• _Work order_
Exactly the lines from the one with "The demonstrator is" to the end of the listing must be repeated, both ends included, with nothing added.

(Information provided begins)

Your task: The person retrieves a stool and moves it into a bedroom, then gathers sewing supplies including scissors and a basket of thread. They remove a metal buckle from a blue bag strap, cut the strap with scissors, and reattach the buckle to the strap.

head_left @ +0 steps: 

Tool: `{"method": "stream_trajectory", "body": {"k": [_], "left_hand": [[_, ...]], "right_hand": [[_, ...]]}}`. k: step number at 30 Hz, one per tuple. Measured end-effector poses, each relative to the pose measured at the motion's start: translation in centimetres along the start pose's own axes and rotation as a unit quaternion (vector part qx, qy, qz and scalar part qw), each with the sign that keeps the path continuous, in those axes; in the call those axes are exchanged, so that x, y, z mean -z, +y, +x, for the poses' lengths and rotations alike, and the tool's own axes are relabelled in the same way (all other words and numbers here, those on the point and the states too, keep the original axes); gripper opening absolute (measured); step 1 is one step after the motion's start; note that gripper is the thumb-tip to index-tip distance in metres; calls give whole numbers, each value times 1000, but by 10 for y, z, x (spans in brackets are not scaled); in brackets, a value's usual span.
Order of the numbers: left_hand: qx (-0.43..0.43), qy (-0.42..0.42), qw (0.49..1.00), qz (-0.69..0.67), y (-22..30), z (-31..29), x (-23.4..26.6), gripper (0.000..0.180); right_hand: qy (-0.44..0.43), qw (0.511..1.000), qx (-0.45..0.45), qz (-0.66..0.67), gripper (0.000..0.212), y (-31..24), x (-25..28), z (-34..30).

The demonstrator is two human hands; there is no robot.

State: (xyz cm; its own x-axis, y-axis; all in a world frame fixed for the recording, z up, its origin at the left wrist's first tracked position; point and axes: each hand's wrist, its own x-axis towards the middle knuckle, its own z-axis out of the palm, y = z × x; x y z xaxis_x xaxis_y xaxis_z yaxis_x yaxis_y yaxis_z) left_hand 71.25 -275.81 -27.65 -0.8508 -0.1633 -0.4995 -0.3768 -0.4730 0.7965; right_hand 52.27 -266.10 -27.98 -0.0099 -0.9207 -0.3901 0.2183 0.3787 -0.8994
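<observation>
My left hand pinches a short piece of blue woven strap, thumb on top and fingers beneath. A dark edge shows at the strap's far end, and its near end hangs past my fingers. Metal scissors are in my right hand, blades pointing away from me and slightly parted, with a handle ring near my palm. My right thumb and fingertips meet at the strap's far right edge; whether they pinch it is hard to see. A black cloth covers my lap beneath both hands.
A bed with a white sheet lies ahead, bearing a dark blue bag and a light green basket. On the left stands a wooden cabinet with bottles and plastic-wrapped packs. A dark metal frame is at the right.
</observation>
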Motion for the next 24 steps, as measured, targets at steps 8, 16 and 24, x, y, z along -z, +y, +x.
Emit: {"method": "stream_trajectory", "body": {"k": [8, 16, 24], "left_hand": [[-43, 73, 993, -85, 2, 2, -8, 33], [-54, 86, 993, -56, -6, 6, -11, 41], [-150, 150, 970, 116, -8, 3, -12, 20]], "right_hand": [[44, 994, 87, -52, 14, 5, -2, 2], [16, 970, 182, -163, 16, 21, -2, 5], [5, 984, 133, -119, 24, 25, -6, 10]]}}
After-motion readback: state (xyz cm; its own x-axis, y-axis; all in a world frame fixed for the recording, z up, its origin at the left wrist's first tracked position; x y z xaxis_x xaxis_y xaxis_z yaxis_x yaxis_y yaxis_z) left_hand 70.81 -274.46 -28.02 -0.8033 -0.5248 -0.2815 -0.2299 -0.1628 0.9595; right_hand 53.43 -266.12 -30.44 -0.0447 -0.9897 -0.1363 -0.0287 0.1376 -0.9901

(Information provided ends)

• _Written answer_
The demonstrator is two human hands; there is no robot.

State: (xyz cm; its own x-axis, y-axis; all in a world frame fixed for the recording, z up, its origin at the left wrist's first tracked position; point and axes: each hand's wrist, its own x-axis towards the middle knuckle, its own z-axis out of the palm, y = z × x; x y z xaxis_x xaxis_y xaxis_z yaxis_x yaxis_y yaxis_z) left_hand 71.25 -275.81 -27.65 -0.8508 -0.1633 -0.4995 -0.3768 -0.4730 0.7965; right_hand 52.27 -266.10 -27.98 -0.0099 -0.9207 -0.3901 0.2183 0.3787 -0.8994
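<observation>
My left hand pinches a short piece of blue woven strap, thumb on top and fingers beneath. A dark edge shows at the strap's far end, and its near end hangs past my fingers. Metal scissors are in my right hand, blades pointing away from me and slightly parted, with a handle ring near my palm. My right thumb and fingertips meet at the strap's far right edge; whether they pinch it is hard to see. A black cloth covers my lap beneath both hands.
A bed with a white sheet lies ahead, bearing a dark blue bag and a light green basket. On the left stands a wooden cabinet with bottles and plastic-wrapped packs. A dark metal frame is at the right.
</observation>
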Motion for the next 24 steps, as measured, targets at steps 8, 16 and 24, x, y, z along -z, +y, +x.
Emit: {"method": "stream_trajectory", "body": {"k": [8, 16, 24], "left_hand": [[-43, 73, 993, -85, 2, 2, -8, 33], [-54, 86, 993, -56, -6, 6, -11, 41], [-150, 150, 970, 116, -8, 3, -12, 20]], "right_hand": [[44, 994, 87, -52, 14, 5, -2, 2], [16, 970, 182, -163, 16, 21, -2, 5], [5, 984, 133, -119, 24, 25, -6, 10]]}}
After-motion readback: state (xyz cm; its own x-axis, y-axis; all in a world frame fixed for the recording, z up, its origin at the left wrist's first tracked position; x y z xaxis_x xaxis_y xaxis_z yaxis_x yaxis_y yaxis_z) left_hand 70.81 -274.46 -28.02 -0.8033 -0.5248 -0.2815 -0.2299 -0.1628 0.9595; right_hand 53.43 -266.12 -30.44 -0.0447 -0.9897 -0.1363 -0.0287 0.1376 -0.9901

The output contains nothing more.